- What is expected
A verbatim copy of the line containing "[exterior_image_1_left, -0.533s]" and all lines after it, up to and including the final line of the records, is the only acceptable output.

- Given entries

========

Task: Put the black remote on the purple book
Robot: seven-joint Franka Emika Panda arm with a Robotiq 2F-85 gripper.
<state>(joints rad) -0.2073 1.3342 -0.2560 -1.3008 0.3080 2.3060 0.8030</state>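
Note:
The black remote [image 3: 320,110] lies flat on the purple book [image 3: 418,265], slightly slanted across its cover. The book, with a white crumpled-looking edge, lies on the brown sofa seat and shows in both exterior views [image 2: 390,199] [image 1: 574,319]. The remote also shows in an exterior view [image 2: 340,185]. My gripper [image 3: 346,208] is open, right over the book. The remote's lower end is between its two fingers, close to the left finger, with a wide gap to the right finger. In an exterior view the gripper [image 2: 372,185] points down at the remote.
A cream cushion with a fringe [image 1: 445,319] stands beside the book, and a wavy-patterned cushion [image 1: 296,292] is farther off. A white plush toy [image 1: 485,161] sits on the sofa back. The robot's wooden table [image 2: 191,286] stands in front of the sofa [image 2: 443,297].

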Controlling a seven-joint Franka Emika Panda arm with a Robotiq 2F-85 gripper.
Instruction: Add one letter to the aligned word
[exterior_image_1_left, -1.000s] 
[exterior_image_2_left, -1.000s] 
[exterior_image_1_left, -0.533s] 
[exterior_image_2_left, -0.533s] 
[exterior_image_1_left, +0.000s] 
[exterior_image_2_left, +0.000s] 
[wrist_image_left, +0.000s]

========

- Answer to this problem
[exterior_image_1_left, -0.533s] 
[exterior_image_2_left, -0.533s] 
[exterior_image_1_left, +0.000s] 
[exterior_image_2_left, +0.000s] 
[wrist_image_left, +0.000s]

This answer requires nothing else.